Work request: Please reproduce the data below exactly, from the first line through the line containing "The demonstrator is", and leave every later line out.

Recorded information:
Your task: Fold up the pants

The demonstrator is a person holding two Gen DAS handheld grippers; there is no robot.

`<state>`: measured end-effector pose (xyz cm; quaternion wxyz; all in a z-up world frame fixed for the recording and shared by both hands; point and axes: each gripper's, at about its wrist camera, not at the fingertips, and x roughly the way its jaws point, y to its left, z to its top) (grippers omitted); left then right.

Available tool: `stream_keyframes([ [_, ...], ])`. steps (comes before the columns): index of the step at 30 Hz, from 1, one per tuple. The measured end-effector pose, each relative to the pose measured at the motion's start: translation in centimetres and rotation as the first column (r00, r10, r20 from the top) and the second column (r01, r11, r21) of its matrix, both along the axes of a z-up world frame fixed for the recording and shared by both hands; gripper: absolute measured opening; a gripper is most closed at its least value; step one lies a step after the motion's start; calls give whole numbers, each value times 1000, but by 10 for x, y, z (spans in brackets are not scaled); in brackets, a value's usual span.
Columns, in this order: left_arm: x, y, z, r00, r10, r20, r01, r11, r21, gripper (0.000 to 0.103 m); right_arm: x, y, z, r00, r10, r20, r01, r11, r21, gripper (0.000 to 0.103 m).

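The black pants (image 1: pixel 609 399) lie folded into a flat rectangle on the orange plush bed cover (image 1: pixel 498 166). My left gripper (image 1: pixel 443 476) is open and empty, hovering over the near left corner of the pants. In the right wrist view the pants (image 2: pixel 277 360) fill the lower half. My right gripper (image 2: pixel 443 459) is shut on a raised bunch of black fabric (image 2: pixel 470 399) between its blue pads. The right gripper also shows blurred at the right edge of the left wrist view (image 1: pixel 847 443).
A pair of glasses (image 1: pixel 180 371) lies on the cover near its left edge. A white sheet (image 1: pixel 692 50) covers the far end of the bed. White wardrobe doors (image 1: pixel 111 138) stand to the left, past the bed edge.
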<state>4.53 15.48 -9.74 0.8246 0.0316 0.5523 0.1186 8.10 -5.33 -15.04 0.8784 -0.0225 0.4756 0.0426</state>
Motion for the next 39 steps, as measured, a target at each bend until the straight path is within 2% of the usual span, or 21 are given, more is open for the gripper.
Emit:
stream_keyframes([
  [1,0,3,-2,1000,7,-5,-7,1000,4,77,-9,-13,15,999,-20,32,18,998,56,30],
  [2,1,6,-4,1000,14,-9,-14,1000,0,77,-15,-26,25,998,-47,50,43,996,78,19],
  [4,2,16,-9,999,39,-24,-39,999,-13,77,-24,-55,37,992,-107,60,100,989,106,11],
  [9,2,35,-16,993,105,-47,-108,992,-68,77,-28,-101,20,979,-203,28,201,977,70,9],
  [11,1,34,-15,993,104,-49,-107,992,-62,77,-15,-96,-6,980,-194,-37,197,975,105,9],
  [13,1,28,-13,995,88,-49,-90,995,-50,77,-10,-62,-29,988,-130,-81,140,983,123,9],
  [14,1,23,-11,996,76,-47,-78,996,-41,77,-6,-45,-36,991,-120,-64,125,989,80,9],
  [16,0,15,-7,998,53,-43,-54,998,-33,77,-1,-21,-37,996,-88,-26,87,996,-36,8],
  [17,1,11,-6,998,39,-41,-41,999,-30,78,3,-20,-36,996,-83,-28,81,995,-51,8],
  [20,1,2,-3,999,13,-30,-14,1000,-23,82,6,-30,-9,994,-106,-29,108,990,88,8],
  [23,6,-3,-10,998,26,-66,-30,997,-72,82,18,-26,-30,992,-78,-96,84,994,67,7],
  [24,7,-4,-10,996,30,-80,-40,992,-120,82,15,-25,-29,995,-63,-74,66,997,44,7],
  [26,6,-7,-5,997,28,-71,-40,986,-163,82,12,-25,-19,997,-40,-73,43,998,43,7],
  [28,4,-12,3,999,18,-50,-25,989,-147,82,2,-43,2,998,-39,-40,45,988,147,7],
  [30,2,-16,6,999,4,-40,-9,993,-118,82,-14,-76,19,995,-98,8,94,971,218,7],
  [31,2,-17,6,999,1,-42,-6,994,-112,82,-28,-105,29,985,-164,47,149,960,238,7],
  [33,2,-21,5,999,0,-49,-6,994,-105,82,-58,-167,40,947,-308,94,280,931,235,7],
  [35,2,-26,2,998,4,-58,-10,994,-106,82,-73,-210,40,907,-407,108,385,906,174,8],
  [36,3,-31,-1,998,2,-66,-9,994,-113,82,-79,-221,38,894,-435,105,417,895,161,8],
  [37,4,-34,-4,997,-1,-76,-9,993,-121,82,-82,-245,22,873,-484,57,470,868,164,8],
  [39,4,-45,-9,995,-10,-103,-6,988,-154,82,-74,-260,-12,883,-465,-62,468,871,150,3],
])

Output for this task:
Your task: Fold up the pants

The demonstrator is a person holding two Gen DAS handheld grippers; there is no robot.

The exercise is done, with nothing more to add.